For a Reason which is a magazine, that's a strange wish.
Drink?
Ok, ok, I won't read it, then!
Sheesh!
Not that he's a Libertarian fave, but Upton Sinclair, after the success of The Jungle, got a lot of money for other muckraking endeavors.
You'll find a number of other writers from that period ('0s-20s), thanking subscribers at the end of their books.
But the playoffs are about to start, so if you want to me to find them, buzz off.
That sounds like the most boring and insignificant goddamn shit on the planet and "journalism" like that is why modern papers deserve to fail. If the simple-living advocate really wants to get her story out she can start a goddamn blog.
Why the hell did the author go on what was obviously a personal quest and not something marketable?
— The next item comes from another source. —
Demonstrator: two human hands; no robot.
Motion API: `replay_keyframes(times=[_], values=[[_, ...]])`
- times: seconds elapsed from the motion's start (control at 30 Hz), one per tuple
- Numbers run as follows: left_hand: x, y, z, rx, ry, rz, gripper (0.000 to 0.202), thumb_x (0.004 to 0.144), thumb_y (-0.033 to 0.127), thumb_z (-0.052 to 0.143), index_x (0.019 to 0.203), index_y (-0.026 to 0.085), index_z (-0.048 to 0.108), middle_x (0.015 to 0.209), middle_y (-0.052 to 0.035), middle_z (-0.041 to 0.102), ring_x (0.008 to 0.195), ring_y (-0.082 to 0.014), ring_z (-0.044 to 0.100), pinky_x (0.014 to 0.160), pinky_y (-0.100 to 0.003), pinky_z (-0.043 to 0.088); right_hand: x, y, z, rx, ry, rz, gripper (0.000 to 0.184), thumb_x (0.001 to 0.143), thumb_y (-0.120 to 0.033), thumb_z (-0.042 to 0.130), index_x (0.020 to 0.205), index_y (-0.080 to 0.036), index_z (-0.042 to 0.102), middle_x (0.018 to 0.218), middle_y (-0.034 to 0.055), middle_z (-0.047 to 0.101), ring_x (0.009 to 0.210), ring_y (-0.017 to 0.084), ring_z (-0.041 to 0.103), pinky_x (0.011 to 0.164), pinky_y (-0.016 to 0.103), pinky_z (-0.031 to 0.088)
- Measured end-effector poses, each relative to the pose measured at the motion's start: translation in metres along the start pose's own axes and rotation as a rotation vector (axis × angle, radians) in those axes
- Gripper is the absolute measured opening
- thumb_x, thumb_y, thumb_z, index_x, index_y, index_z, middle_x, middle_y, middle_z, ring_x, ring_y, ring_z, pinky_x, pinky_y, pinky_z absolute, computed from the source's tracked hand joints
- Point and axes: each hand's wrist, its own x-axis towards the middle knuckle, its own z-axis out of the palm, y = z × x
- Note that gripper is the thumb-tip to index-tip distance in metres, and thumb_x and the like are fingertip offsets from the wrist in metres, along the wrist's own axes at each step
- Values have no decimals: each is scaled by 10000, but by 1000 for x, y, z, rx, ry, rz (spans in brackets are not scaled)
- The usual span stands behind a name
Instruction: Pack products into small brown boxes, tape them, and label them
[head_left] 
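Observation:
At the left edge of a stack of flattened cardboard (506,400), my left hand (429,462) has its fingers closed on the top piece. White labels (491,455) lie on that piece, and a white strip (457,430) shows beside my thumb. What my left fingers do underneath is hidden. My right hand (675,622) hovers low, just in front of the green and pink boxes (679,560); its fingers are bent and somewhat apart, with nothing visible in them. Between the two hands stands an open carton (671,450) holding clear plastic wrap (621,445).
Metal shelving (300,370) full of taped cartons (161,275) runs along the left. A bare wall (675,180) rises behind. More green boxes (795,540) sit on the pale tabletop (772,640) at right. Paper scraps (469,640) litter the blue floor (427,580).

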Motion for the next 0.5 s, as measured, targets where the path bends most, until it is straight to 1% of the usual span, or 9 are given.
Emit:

I mean why is she expecting people to pick up the tab for her personal quest??
Worked for me!
Courtesy of the Twitter feed...
How ironic.
It has literally been years since I've finished anything from the feature well of The New Yorker or the New York Times Magazine.
I used to finish reading those all the time before the ubiquity of broadband internet.
Think of it as Radiohead journalism
You ask me to think of it as pseudointellectual and overrated?
PS You know who's not overrated?
"The one
The only
Mr. Steely Dan!
or whateva"
I hate you.
Geez, Tim, you're the only one blogging over here. I hear if you get five posts up in a row you get to supply the Dorian Fruits to Chad and Tony for their...uh, personal amusement.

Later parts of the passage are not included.